▶ [PROBLEM TO SOLVE] Lines to restate from the data below: from the one containing "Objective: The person" to the one containing "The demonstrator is", both included. Give them again exactly, and only them.
***** THE INPUT
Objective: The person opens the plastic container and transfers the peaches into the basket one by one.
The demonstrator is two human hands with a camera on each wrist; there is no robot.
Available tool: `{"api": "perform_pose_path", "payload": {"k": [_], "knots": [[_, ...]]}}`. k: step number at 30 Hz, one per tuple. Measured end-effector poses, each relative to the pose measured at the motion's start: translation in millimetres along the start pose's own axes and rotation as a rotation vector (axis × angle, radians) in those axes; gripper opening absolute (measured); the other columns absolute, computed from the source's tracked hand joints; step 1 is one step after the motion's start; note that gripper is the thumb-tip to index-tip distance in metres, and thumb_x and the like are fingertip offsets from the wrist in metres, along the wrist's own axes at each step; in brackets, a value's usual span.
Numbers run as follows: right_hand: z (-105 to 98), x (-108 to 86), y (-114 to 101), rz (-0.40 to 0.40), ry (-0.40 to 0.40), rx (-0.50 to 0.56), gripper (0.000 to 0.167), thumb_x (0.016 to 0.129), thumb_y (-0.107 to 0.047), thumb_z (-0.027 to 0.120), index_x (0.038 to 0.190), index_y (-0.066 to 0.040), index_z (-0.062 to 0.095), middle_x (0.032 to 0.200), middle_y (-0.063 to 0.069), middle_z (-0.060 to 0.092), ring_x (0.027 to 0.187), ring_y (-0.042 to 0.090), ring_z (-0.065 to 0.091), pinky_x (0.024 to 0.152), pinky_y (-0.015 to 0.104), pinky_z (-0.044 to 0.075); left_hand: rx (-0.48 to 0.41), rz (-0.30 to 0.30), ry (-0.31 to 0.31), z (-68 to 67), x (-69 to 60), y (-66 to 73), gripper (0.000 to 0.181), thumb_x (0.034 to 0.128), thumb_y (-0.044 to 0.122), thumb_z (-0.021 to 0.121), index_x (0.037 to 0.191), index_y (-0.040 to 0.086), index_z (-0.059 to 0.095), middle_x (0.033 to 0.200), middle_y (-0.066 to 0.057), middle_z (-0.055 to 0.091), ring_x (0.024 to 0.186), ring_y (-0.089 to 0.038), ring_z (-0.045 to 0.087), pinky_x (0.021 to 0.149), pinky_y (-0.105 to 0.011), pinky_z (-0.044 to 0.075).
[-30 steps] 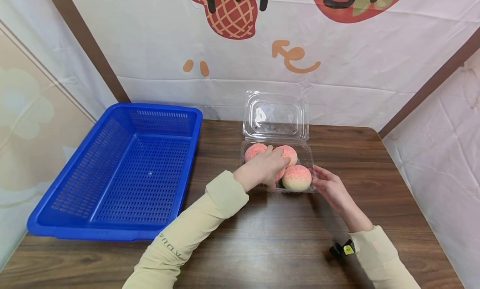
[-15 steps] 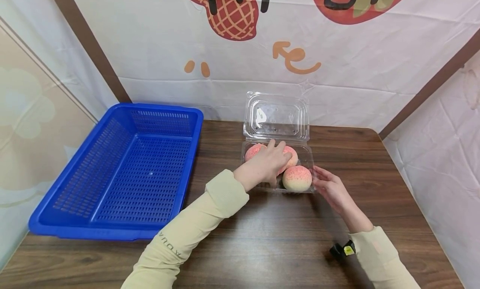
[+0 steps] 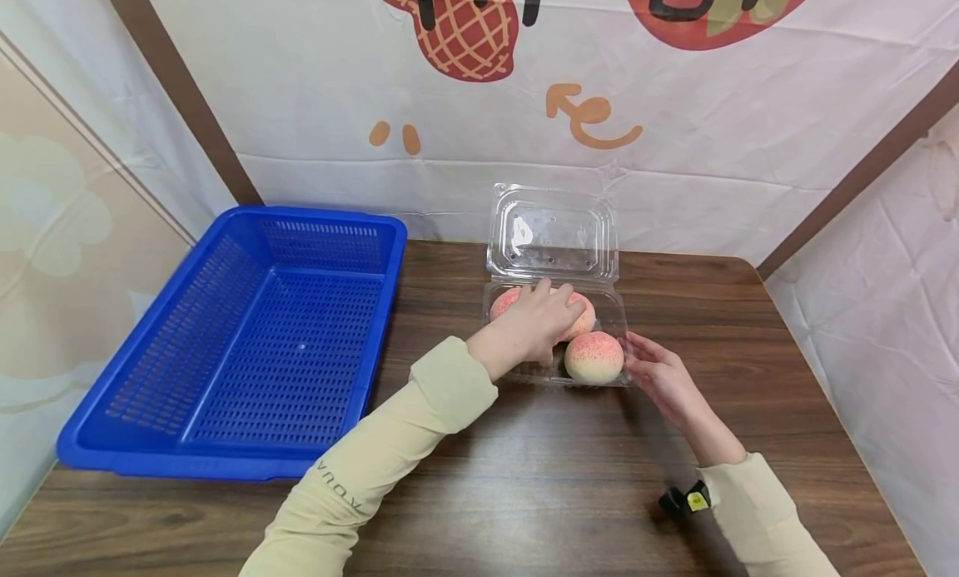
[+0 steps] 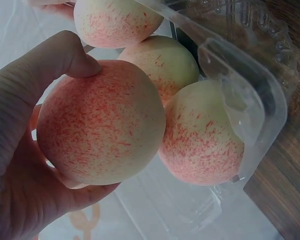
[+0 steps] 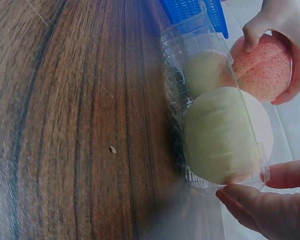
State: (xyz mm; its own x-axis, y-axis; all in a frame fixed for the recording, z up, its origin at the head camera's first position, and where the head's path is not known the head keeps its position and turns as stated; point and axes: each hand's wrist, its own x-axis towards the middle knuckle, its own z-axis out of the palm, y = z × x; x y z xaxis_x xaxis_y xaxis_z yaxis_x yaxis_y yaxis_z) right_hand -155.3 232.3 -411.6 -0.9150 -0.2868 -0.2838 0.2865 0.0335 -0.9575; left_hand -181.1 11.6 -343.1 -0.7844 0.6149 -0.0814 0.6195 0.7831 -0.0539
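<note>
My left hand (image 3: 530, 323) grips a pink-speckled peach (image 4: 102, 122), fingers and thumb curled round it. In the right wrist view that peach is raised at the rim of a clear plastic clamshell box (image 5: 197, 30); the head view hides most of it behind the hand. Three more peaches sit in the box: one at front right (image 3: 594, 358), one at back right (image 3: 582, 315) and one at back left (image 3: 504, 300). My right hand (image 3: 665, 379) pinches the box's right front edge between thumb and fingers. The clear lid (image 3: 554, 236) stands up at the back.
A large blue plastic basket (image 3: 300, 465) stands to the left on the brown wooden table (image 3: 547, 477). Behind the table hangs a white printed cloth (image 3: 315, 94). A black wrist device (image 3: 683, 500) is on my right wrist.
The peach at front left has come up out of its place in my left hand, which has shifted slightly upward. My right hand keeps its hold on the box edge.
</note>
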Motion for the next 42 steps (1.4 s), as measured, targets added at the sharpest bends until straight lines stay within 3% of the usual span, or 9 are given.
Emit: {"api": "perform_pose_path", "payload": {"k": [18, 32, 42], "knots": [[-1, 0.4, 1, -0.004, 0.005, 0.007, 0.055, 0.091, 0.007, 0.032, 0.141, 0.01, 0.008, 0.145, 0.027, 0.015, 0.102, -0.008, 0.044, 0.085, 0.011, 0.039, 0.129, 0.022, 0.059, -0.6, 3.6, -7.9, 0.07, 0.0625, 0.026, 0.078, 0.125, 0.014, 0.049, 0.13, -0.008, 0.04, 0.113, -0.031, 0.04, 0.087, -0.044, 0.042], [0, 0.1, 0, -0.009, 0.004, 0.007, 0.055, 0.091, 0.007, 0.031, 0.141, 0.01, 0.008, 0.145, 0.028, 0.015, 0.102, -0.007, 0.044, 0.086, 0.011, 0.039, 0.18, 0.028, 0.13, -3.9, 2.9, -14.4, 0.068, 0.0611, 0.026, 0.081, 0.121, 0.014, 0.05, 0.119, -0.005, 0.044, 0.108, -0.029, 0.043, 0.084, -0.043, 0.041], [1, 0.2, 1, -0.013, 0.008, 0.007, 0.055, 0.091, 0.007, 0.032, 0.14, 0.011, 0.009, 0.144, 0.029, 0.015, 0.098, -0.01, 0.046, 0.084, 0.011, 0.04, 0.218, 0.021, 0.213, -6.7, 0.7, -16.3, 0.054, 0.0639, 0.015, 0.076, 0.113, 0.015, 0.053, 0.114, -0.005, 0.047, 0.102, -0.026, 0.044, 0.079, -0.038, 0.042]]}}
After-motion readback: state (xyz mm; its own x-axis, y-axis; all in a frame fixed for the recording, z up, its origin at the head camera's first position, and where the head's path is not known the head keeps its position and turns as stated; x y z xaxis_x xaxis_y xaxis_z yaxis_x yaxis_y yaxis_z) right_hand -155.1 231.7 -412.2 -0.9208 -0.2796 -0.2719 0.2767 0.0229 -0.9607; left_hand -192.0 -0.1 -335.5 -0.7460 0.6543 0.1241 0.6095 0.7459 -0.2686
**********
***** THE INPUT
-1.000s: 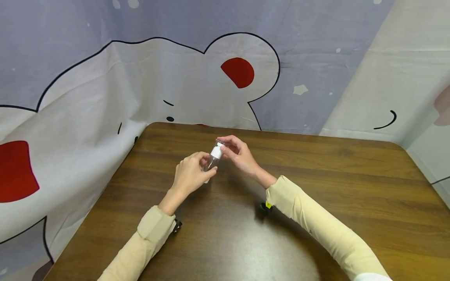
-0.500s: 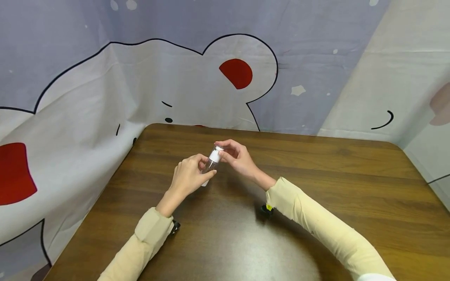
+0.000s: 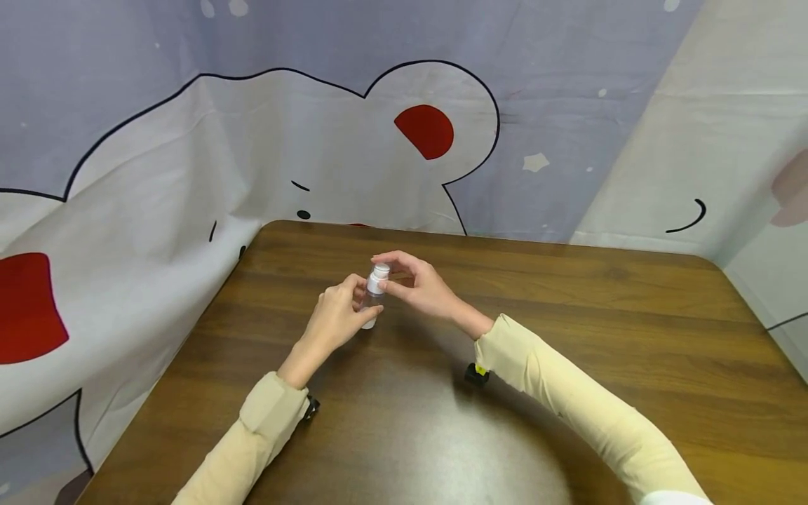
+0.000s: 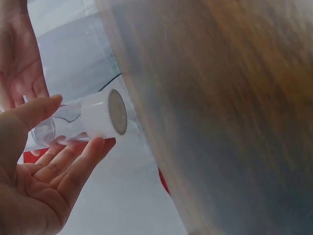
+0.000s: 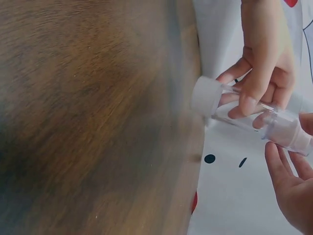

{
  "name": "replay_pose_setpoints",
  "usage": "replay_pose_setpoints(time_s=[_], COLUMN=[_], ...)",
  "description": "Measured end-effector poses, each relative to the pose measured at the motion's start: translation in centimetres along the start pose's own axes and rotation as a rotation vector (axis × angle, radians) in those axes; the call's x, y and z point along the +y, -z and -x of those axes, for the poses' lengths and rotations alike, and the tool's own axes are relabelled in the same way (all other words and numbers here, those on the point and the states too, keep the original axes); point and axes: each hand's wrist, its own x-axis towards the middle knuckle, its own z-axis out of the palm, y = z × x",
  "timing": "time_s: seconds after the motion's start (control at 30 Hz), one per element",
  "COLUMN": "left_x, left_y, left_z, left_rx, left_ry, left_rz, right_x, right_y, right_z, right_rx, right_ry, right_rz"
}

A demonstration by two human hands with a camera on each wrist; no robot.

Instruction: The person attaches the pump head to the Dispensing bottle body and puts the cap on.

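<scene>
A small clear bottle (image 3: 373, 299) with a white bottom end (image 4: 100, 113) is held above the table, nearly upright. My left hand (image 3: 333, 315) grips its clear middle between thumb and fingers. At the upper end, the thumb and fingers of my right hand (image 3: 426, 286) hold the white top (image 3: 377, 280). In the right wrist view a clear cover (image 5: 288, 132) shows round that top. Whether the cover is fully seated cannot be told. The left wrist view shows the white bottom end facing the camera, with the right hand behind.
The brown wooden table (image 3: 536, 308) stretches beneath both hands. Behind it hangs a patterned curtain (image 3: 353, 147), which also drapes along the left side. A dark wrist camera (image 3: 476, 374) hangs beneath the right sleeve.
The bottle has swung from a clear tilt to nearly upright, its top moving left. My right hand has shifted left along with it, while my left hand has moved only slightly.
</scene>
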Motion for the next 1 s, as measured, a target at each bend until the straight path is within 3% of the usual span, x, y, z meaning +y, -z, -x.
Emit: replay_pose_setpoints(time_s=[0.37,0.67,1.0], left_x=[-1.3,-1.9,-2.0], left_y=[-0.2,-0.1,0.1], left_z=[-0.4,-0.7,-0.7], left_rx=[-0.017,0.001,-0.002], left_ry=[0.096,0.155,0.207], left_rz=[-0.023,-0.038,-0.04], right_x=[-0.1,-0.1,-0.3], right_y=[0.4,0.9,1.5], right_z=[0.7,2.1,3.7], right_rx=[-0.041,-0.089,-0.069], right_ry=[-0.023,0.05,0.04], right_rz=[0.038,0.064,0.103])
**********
▶ [WRITTEN RESPONSE]
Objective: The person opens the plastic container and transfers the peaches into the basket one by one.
The demonstrator is two human hands with a camera on each wrist; there is no robot.

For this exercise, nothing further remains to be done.